Best Uses When You Want The Flavor Without Much Fat
Buttermilk earns its spot because a little goes a long way. The tang wakes up baked goods, helps marinades, and makes creamy sauces taste fuller than they are.
Baking
Pancakes, waffles, soda bread, muffins, and biscuits all get lift and tenderness from buttermilk’s acidity. Since many recipes use a half cup or less per serving once divided, the fat contribution usually stays modest.
Dressings And Dips
Use buttermilk to thin thicker bases instead of adding more mayo or sour cream. You get the tang and a creamier feel with fewer grams of fat in the finished bowl.
Marinades
For chicken, buttermilk helps soften texture and carry seasoning. The fat from low-fat cultured buttermilk is low enough that it rarely changes the nutrition of the full dish in a big way.

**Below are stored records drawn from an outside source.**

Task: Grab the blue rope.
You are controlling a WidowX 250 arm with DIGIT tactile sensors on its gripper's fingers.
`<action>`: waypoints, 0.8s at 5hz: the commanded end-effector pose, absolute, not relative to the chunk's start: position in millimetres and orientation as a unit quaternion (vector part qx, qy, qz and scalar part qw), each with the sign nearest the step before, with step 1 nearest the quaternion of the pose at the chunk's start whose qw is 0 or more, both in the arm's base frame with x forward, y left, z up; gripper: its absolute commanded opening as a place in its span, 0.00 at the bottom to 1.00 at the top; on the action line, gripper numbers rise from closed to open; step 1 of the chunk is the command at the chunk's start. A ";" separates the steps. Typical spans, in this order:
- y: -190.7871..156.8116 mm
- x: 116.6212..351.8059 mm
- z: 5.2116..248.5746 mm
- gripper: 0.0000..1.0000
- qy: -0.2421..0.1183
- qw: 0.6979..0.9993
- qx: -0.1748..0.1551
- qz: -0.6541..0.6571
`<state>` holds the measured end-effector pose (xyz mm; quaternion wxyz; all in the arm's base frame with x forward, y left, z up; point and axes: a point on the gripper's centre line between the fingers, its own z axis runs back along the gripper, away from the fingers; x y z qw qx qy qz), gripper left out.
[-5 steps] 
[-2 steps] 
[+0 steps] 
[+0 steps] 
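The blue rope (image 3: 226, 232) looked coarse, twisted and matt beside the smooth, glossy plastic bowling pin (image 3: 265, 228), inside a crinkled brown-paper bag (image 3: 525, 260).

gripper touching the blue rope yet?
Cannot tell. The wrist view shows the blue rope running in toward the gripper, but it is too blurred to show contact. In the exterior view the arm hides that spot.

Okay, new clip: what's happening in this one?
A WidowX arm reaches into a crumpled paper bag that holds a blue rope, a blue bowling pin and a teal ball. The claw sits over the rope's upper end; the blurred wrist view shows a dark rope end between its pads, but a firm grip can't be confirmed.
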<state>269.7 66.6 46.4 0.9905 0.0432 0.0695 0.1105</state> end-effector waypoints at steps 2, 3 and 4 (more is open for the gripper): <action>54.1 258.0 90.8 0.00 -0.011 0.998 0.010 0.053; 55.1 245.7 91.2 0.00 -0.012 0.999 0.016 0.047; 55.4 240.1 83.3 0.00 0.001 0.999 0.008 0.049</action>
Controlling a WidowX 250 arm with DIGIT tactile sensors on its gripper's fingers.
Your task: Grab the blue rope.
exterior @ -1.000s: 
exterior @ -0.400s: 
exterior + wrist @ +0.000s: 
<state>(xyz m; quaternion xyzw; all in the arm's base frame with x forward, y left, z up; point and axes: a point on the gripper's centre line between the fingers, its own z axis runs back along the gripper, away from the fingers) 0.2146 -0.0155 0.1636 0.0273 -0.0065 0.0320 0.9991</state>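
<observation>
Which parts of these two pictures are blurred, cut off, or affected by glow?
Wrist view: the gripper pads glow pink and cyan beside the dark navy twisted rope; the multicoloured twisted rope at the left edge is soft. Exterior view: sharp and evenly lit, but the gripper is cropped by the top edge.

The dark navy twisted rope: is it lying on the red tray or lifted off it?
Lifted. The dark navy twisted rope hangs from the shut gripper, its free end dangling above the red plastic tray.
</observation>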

So, How Much Fat Should You Count?
If you’re drinking or cooking with the standard low-fat cultured carton, count about 2 grams of fat per cup unless the label says otherwise. If you use only a splash or a quarter cup in a recipe, the fat is tiny. If you buy whole-milk, farm-made, or traditional churned buttermilk, check the carton or product sheet because the number can jump well past that everyday estimate.
That’s the clean answer most shoppers need: buttermilk is often low in fat, but not all buttermilk is built the same. The name stays the same. The fat number doesn’t.
References & Sources
- U.S. Department of Agriculture.“Food Search | USDA FoodData Central.”Used for standard nutrition ranges and typical fat values for buttermilk products.
- Centers for Disease Control and Prevention.“Nutrition Facts Label and Your Health.”Used for label-reading guidance when comparing packaged buttermilk products.
- U.S. Food and Drug Administration.“Daily Value on the Nutrition and Supplement Facts Labels.”Used for the daily reference amount for total fat on Nutrition Facts labels.
- American Heart Association.“Saturated Fat.”Used for general saturated fat guidance and why richer buttermilk styles may matter more in a full-day diet.